### Activity
Your task is to reproduce exactly the lines that run from the beginning of the data through the line where "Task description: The" appears.

### Input data
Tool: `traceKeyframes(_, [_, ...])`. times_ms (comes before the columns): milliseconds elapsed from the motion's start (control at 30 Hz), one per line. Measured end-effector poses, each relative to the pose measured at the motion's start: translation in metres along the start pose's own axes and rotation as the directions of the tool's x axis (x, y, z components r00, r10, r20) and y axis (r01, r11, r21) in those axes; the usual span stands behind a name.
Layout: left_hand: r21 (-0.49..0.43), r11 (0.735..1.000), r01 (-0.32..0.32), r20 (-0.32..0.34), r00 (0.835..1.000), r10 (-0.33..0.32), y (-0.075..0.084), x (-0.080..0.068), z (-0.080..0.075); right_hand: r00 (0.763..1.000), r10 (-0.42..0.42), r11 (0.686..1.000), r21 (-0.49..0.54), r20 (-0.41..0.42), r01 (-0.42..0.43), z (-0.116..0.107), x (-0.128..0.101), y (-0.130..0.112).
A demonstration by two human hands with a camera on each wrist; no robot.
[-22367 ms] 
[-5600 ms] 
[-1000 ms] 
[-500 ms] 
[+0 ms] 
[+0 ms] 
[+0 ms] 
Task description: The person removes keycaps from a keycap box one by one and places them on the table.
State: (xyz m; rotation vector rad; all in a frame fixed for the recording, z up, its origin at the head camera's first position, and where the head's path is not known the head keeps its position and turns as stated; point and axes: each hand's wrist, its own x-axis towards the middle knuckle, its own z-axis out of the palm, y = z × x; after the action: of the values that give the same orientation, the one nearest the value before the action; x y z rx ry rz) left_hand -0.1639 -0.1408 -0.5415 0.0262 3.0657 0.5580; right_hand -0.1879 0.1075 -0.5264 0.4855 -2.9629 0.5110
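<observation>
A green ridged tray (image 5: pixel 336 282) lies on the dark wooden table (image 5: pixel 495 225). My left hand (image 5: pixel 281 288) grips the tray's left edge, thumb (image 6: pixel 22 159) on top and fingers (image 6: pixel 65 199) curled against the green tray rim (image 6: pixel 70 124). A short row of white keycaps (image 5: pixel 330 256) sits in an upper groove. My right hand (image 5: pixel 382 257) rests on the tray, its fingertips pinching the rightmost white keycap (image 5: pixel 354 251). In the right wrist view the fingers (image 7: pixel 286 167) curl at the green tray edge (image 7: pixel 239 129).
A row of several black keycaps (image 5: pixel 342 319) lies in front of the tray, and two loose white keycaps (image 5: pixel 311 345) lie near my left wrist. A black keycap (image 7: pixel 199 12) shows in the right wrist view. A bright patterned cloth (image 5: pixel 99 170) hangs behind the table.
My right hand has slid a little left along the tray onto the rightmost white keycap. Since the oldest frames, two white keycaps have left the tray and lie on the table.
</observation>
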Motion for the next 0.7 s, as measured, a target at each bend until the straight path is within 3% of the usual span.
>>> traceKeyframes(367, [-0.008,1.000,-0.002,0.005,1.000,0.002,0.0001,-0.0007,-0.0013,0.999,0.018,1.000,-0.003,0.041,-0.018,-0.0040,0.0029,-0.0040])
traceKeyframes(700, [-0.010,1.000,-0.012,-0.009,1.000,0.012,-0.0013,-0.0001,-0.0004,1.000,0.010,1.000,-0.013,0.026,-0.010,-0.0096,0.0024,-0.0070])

### Response to this task
Tool: `traceKeyframes(_, [_, ...])`. times_ms (comes before the columns): milliseconds elapsed from the motion's start (control at 30 Hz), one per line. Measured end-effector poses, each relative to the pose measured at the motion's start: translation in metres along the start pose's own axes and rotation as the directions of the tool's x axis (x, y, z components r00, r10, r20) and y axis (r01, r11, r21) in those axes; the usual span stands behind a name.
Layout: left_hand: r21 (-0.49..0.43), r11 (0.735..1.000), r01 (-0.32..0.32), r20 (-0.32..0.34), r00 (0.835..1.000), r10 (-0.33..0.32), y (-0.075..0.084), x (-0.080..0.068), z (-0.080..0.075); right_hand: r00 (0.763..1.000), r10 (-0.42..0.42), r11 (0.686..1.000), r21 (-0.49..0.54), r20 (-0.41..0.42), r01 (-0.42..0.43), z (-0.116..0.107), x (-0.128..0.101), y (-0.130..0.112).
A demonstration by two human hands with a camera on each wrist; no robot.
[-22367 ms] 
[-5600 ms] 
[-1000 ms] 
[-500 ms] 
[+0 ms] 
[+0 ms] 
[+0 ms] 
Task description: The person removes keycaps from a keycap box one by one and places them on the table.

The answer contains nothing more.